Some interesting statements from The Crown Dependencies Report

If we try to look more closely at how legislation enters into the Tynwald corridors of power it seems difficult to dispute the theory in the post: Isle of Man Election 2011. HowDoes Governmen Work? If legislation is being introduced that did not emanate from the department and the draft bills mirror legislation from other countries or jurisdictions then there has to be a mechanism which permits this. If any MHKs can throw a different and equally plausible light on things I shall be only too happy to publicise it on the blog. However, after years –yes, years – of observation I can only assume that factors 1 – 6 provide the impulses for the resultant bills. Quite where the more stringent additions are entered is a mystery to most of us, but undoubtedly someone does know how these extras are inserted into the draft bill.

It could be argued that we need to comply with international treaties etc. That also seems plausible until you read page 6 of the Crown Dependencies Report where it is stated that: Although they are proud of their British associations, the Crown Dependencies are not a part of the United Kingdom and are autonomous and self-governing, with their own, independent legal, administrative and fiscal systems. The Island parliaments legislate for themselves. UK legislation and international treaties are only extended with their consent. So there you are. There it is in black and white. This would appear to be yet another reason to ensure that our candidates of choice are wide awake and aware of our constitutional position and ensure that only necessary legislation is introduced to Tynwald in the first place.

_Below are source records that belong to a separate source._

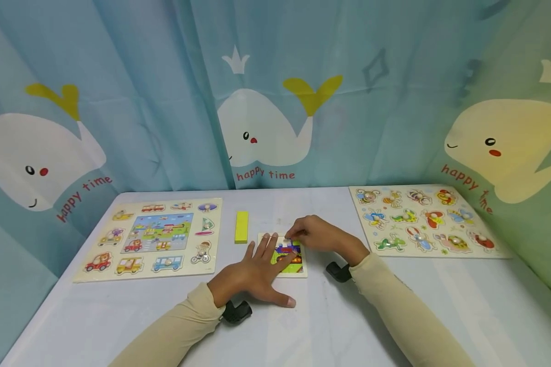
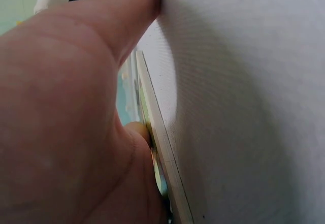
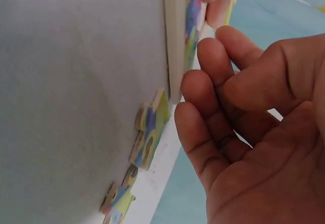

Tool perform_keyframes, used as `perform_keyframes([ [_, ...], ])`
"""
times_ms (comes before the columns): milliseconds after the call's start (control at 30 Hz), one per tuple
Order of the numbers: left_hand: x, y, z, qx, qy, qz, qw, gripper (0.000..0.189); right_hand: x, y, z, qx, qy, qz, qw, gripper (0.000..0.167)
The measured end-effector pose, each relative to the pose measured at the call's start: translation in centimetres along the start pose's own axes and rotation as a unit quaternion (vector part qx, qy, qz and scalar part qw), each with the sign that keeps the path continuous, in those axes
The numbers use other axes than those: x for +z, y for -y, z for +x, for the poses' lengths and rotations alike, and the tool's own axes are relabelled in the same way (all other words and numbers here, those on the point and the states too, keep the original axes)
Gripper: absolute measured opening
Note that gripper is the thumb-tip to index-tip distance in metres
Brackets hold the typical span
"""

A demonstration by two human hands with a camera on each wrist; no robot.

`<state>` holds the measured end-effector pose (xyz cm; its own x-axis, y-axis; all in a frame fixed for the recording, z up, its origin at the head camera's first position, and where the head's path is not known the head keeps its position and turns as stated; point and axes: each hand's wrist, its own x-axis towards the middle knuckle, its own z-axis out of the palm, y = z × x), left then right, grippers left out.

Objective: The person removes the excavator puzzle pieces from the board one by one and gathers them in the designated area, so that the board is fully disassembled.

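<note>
In the head view a small wooden jigsaw puzzle [image 1: 295, 268] with a bright vehicle picture lies flat on the table. Over its left side spreads my left hand [image 1: 259, 278], fingers straight, some of them resting on the picture. The left thumb [image 2: 127, 16] stretches out over the white table. My right hand [image 1: 314, 234] is at the puzzle's far edge, fingers bent and fingertips right at the picture. In the right wrist view its thumb lies against the bent fingers; I cannot tell whether they pinch a piece. Loose jigsaw pieces [image 3: 151, 132] lie past the puzzle's edge.
A yellow block [image 1: 241, 227] lies beyond the left hand. A vehicle knob puzzle board [image 1: 149, 263] is on the left, and an insect puzzle board [image 1: 415, 221] on the right. Behind the table [image 1: 303, 336] hangs a blue whale-print curtain [image 1: 165, 102].
</note>
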<state>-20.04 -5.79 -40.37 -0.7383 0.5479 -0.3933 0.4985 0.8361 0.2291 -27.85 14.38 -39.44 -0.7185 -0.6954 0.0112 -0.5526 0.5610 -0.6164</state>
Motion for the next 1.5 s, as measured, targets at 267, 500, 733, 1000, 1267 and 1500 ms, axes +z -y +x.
perform_keyframes([
  [267, 0.1, -0.2, 0.0, -0.002, -0.002, 0.005, 1.0000, 0.104, 0.4, 0.0, 0.3, 0.009, 0.005, -0.025, 0.9996, 0.021],
  [500, 0.0, -0.3, -0.1, -0.005, -0.008, 0.002, 1.0000, 0.103, 0.5, 0.4, 0.7, 0.024, 0.026, -0.050, 0.9981, 0.024],
  [733, 0.1, 0.0, -0.1, -0.007, -0.007, 0.003, 0.9999, 0.103, 0.7, 1.2, 1.0, 0.021, 0.018, -0.081, 0.9963, 0.020],
  [1000, 0.1, -0.1, -0.1, 0.001, -0.010, -0.005, 0.9999, 0.103, 0.9, 1.3, 1.2, 0.017, 0.020, -0.113, 0.9933, 0.016],
  [1267, 0.0, -0.1, -0.1, 0.003, -0.013, -0.015, 0.9998, 0.104, 0.6, 1.1, 1.2, 0.008, 0.014, -0.110, 0.9938, 0.015],
  [1500, 1.0, 0.6, 0.7, 0.005, -0.014, -0.017, 0.9997, 0.106, 0.3, 0.9, 0.8, -0.013, 0.001, -0.054, 0.9984, 0.019],
])
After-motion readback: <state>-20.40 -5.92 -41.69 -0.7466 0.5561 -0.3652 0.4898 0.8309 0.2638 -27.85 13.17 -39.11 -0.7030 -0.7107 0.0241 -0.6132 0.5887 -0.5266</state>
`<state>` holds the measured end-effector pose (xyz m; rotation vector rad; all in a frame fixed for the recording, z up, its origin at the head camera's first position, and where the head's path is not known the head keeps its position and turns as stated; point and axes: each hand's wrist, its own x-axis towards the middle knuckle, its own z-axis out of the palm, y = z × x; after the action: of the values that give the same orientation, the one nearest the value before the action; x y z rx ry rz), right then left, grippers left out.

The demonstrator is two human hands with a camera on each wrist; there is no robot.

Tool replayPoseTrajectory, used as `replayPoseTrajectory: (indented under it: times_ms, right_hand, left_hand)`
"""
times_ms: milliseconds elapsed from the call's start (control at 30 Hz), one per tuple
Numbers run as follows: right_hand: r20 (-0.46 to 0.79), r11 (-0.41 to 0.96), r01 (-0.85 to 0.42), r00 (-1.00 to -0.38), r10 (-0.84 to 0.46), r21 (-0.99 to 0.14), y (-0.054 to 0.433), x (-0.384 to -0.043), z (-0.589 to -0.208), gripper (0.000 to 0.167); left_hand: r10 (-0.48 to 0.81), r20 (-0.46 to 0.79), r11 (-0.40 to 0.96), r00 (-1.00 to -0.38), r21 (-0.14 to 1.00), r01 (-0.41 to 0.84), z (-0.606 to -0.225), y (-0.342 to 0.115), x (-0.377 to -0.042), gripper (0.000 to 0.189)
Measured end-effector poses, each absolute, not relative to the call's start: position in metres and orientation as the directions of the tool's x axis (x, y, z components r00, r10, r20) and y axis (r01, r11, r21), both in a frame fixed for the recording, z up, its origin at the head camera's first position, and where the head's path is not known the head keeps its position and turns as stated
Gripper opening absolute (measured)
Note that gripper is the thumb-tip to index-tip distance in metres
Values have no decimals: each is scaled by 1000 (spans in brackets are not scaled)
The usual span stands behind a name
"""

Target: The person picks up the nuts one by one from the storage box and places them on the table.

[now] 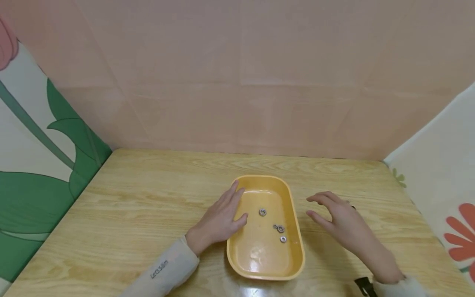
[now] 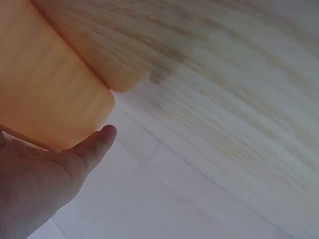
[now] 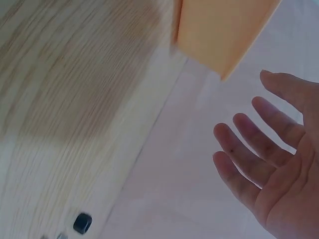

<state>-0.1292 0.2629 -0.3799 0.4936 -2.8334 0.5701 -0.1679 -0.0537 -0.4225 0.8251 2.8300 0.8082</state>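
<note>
A yellow-orange plastic tray point(image 1: 265, 264) stands on the wooden table, with several small ring-shaped metal pieces point(image 1: 283, 239) lying loose inside it. At the tray's left rim is my left hand point(image 1: 219, 218), fingers extended along the edge and thumb over the inside. In the left wrist view the same hand point(image 2: 42, 181) lies against the tray's outer wall point(image 2: 45, 84). My right hand point(image 1: 345, 225) hovers to the right of the tray, apart from it, with relaxed fingers. The right wrist view shows this hand point(image 3: 279, 154) with its palm bare and fingers spread.
A small black piece point(image 3: 82, 223) lies on the table beyond my right hand, largely hidden by it in the head view. A pinkish sheet point(image 1: 237, 82) hangs behind the table point(image 1: 148, 198), and flower-patterned panels point(image 1: 438, 181) flank both sides.
</note>
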Motion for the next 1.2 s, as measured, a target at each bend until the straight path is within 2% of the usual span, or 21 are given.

The Isle of Man seems to have a particularly cosy relationship with the UK. The Crown Dependencies Report also informs us that legislation passed by an island parliament is then passed to the UK for scrutiny prior to the granting of Royal Assent. But get this statement on page 20: The Isle of Man has gone a step further than the Channel Islands and has formalised the process of passing draft legislation to the Ministry of Justice before it is passed by the Manx Legislature, although it is still scrutinised again by the Ministry of Justice afterwards. (!!!) So who was responsible for this change? Why does the Isle of Man Government feel it is necessary to do this when other Crown Dependencies do not? Doesn’t that sound like a tad too much input from the UK?

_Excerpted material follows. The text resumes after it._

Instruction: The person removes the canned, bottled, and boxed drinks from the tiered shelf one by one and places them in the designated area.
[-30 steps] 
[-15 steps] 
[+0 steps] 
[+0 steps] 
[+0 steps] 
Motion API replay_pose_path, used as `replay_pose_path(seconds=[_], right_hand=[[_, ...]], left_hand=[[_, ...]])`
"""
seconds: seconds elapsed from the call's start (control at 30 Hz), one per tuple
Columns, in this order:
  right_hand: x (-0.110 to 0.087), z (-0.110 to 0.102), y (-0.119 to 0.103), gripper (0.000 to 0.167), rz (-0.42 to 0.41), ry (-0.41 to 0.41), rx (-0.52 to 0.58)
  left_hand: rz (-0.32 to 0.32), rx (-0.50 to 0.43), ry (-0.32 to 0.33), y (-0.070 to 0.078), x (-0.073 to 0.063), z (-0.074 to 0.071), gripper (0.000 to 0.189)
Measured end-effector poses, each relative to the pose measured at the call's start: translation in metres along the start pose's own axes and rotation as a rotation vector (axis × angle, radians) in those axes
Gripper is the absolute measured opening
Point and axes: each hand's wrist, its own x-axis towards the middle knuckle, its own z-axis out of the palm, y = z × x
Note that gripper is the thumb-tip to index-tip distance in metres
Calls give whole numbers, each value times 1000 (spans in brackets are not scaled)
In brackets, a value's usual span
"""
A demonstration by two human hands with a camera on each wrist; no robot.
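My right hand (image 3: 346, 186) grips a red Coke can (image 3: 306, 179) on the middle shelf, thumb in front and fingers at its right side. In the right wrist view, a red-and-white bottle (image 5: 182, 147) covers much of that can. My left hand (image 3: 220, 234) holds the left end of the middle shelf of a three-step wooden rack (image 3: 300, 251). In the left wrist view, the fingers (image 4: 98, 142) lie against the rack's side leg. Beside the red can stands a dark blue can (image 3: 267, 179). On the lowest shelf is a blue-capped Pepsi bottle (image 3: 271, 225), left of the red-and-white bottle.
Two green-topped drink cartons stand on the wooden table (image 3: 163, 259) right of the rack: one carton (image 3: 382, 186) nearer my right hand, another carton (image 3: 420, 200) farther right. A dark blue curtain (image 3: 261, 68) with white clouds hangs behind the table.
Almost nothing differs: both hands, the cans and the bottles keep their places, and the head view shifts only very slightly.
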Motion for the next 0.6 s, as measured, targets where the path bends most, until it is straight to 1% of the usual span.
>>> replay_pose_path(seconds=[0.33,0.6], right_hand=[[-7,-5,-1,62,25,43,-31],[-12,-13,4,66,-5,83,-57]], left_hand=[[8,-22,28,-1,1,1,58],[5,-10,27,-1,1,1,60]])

I urge you to read the report which is available on www.positiveactiongroup.org . Amongst other things you will discover the statements about intervention from the Justice Secretary on drafting points and references to the informality of the process which “leads us to suspect that the UK Government does, indeed, influence Island legislation at the policy level.” It goes on to state that we are “more than adequately advised” by our own Law Officers etc. and they draw the conclusion that it seems a strange use of MoJ resources which are supposedly stretched “to engage in a kind of legislative oversight which does not restrict itself to the constitutional grounds for scrutiny.” Aren’t you feeling just a little concerned? And who pays for all these, arguably unnecessary, meetings and consultations? Well, of course the taxpayer does. Do we need or want these things? That’s for you to decide and take appropriate action.

To sum up:

  • Draft bills frequently irrelevant and unnecessary for Isle of Man purposes
  • There is a documented informal relationship with the UK MoJ
  • Someone changed our practices. We are seemingly the only Crown Dependency to have done this.
  • There is documented interference in our legislation and a form of legislative oversight
  • We discover that international treaties and UK laws are adopted only with our consent – supposedly anyway.

Does this sound as if our wishes are being considered?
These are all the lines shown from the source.